В кастрюле, которая стояла у нее на кухне на плите, тесто уже выпучилось бугром, переваливаясь через край.
5
Давно погасли все ночные огни в райцентре на правобережной круче над Доном. Повыключили их и вахтенный матрос на дебаркадере, и монтер рыб-колхоза, отвечающий за то, чтобы с первыми же петухами меркла одна-единственная золотистая нить, пронизывающая станицу по центральной улице с юга на север, и ночной сторож сельпо, который, заступив на дежурство с вечера после хорошего ужина с вином, сразу же уснул в своей караулке, так и не засветив витрину раймага напротив здания райкома. Но в самом райкоме к двенадцати часам ночи светились окна на втором этаже. «Тоже хо-зя-ева, жгут по тысяче свечей, а с людей привыкли спрашивать за каждую копейку», – сердито приподнимая головы от подушек, ворчали жители станицы, которым так и не удавалось заснуть все за теми же думами: «Трогаться?», «Подождать?»
– Вопрос уже не о том, чтобы трогаться или подождать, – говорил в своем кабинете и секретарь райкома Истомин, зарываясь пальцами в свою рыжую шевелюру, – а утонуть или не утонуть? Но даже и теперь никто не снимет с нас ответственности ни по хлебу, ни по мясу или молоку. У товарища Грекова своя миссия, – он бросил взгляд в угол комнаты, где сидел Греков, – а у нас еще и другая. Пора уже не щепетильничать с Подкатаевым и с Коныгиным.

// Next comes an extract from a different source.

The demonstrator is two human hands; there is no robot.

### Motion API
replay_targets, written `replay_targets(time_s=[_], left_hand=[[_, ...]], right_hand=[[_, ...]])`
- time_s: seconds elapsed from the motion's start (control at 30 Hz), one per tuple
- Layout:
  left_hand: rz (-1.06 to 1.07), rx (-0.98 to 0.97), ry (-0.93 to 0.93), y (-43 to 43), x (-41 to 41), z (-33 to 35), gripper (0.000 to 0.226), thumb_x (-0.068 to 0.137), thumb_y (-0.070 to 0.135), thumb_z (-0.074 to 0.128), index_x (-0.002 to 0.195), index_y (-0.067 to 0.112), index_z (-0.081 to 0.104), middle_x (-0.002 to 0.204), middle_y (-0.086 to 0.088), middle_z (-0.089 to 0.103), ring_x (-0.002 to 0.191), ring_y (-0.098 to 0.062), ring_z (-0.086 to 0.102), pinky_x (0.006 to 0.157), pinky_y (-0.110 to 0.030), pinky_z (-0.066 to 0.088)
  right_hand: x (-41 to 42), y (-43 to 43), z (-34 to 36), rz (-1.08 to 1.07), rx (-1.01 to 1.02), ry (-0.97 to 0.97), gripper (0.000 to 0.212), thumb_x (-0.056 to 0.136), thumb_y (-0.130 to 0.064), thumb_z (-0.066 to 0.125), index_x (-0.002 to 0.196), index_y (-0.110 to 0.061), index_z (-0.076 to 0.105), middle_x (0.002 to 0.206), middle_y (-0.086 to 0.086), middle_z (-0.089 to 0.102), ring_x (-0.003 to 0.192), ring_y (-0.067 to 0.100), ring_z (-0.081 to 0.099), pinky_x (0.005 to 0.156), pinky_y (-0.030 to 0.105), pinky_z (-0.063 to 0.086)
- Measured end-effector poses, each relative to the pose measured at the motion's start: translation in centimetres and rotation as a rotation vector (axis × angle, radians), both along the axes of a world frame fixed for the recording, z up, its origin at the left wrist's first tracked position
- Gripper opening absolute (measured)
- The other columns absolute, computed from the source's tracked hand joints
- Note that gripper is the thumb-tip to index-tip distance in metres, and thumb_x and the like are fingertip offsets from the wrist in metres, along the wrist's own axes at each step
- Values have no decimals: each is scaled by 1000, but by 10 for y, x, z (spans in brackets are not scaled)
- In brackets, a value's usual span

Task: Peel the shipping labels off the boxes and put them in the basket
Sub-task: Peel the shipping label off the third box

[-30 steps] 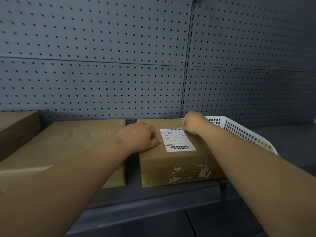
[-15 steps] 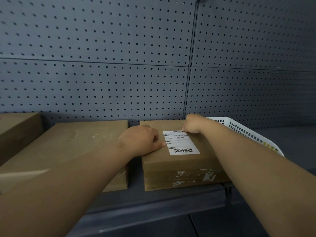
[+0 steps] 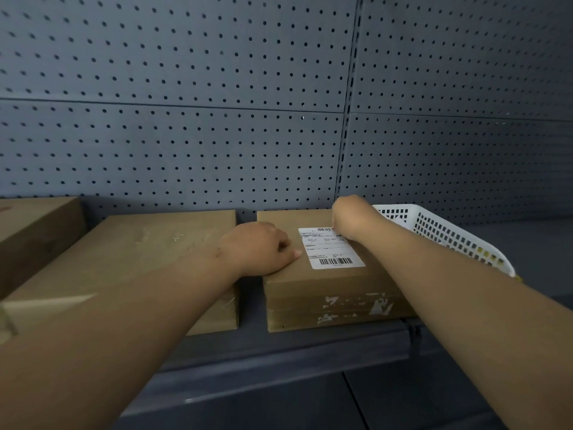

Еще не старая, в синем костюме, женщина, сидевшая в кресле у стола Истомина, заметила:
– Подкатаев по сдаче хлеба нового урожая с превышением идет.
– Это после того как ему со стройки целую автоколонну прислали, – бросил с дивана райупол-комзаг Цветков.
– Он и до этого выше районного графика шел.
– Вот, вот, Николай Дмитриевич, – сказал Цветков. – За Подкатаева в нашем районе все женщины горой. Во главе с председателем рика. Конечно, он мужчина видный, но не до такой же степени, чтобы ему одному внимание уделять.
Женщина в синем костюме презрительно покосилась на него:
– Не забывай, Цветков, что ты на бюро.
– Я, Елена Сергеевна, готов отвечать за свои слова. Помню, как еще три года назад ты выгораживала его за крупнейшее, не только в масштабе нашего района, хищение зерна. При явном сокрытии им этого факта от райкома.